> **WORK TASK**: Look through the material beneath and copy each line with the word "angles".

--- START ---

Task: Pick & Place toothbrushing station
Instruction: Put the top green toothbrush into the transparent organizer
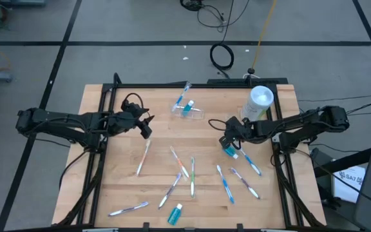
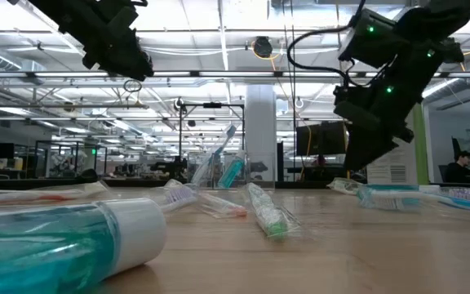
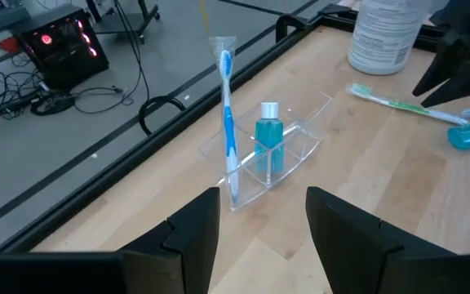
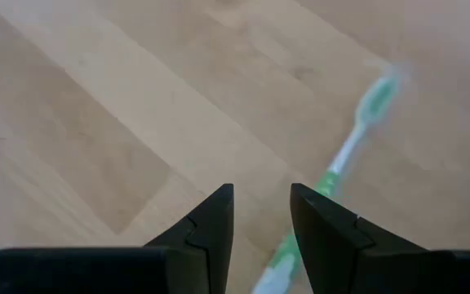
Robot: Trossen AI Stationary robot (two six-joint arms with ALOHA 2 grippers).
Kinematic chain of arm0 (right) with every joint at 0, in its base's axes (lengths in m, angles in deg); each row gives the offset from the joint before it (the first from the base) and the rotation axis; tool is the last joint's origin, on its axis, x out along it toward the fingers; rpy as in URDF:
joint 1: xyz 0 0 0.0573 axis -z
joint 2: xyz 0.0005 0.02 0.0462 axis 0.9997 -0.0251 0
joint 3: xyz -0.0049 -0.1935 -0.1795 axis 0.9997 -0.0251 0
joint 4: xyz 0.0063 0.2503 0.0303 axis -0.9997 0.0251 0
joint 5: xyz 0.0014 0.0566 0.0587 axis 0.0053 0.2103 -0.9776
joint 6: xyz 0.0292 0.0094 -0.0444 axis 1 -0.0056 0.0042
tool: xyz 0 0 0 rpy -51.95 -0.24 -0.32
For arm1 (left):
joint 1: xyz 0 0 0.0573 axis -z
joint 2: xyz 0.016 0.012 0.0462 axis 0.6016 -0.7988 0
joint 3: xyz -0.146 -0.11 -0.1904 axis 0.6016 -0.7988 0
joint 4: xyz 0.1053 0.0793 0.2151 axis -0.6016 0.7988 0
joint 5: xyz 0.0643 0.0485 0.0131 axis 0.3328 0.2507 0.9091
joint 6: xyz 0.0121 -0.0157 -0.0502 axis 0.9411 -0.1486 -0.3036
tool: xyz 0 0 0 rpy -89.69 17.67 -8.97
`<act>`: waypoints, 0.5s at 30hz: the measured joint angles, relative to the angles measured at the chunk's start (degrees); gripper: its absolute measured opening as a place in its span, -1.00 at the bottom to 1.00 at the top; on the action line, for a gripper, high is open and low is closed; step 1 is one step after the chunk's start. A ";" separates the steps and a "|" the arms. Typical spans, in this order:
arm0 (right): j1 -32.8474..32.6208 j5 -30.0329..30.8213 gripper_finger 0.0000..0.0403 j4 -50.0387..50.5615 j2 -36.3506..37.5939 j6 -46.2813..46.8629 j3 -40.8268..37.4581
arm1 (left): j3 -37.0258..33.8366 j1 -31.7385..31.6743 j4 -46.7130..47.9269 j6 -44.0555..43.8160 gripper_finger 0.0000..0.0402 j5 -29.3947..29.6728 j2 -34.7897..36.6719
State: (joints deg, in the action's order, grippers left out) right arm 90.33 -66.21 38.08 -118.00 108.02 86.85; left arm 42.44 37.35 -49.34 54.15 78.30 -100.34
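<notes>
A clear plastic organizer [image 1: 188, 111] stands at the far middle of the table. In it, a blue toothbrush [image 3: 228, 122] stands upright and a small teal bottle [image 3: 269, 147] stands beside it. My left gripper [image 1: 145, 126] is open and empty, to the left of the organizer and pointing at it, as its wrist view [image 3: 261, 220] shows. My right gripper [image 1: 227, 138] is open and empty, pointing down above the table beside a green toothbrush [image 4: 351, 147] that lies flat on the wood. That toothbrush also shows in the left wrist view [image 3: 398, 104]. A second teal bottle [image 1: 230, 151] lies just nearer than the right gripper.
A tall white bottle [image 1: 260, 102] stands at the far right. Several loose toothbrushes [image 1: 184, 169] lie across the table's near half, with one [image 1: 143, 157] at the left. Another teal bottle [image 1: 175, 213] lies at the near edge. A dark frame [image 1: 192, 84] borders the table.
</notes>
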 joint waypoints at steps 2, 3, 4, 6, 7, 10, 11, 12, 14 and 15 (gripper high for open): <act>0.46 1.56 -0.43 -0.04 0.00 1.50 -0.50 | 0.00 0.00 -0.42 0.54 -0.06 0.01 0.00; 0.67 2.16 -0.43 -0.06 0.00 1.78 -0.65 | 0.00 0.00 -0.44 1.00 -0.06 0.00 0.00; 0.85 2.87 -0.43 -0.06 0.00 1.76 -0.76 | 0.00 0.00 -0.52 1.43 -0.06 0.01 0.00; 0.87 3.06 -0.43 0.08 0.00 1.19 -0.79 | 0.00 0.00 -0.58 1.53 -0.06 0.01 0.00; 0.86 3.04 -0.43 0.05 0.00 1.05 -0.79 | 0.00 0.00 -0.61 1.56 -0.06 0.02 0.00; 0.84 3.06 -0.43 0.08 0.00 1.90 -0.79 | 0.00 0.00 -0.66 1.83 -0.06 0.02 0.00; 0.84 3.32 -0.43 -0.03 0.00 2.09 -0.88 | 0.00 0.00 -0.77 2.15 -0.06 0.02 0.00; 0.84 4.26 -0.43 -0.40 0.00 2.44 -1.13 | 0.00 0.00 -1.06 2.75 -0.06 0.04 0.00; 0.84 5.75 -0.43 -0.57 0.00 3.74 -1.91 | 0.00 0.00 -1.95 3.35 -0.06 0.05 0.00; 0.86 6.01 -0.43 -0.61 0.00 4.54 -2.44 | 0.00 0.00 -2.45 3.41 -0.06 0.05 0.00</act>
State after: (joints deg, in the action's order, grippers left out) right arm 91.19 -60.19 37.47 -118.00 112.56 84.41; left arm 42.44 37.35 -51.79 57.56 78.35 -100.34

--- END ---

> **RESULT OF THE TASK**:
Kinematic chain of arm0 (right) with every joint at 0, in its base's axes (lengths in m, angles in deg); each row gives the offset from the joint before it (the first from the base) and the rotation axis; tool is the last joint's origin, on its axis, x out along it toward the fingers; rpy as in URDF:
`<act>`: waypoints, 0.5s at 30hz: the measured joint angles, relative to the angles measured at the chunk's start (degrees); gripper: its absolute measured opening as a place in its span, -1.00 at the bottom to 1.00 at the top; on the action line, for a gripper, high is open and low is closed; step 1 is one step after the chunk's start. A ";" separates the steps and a "|" the arms. Typical spans, in this order:

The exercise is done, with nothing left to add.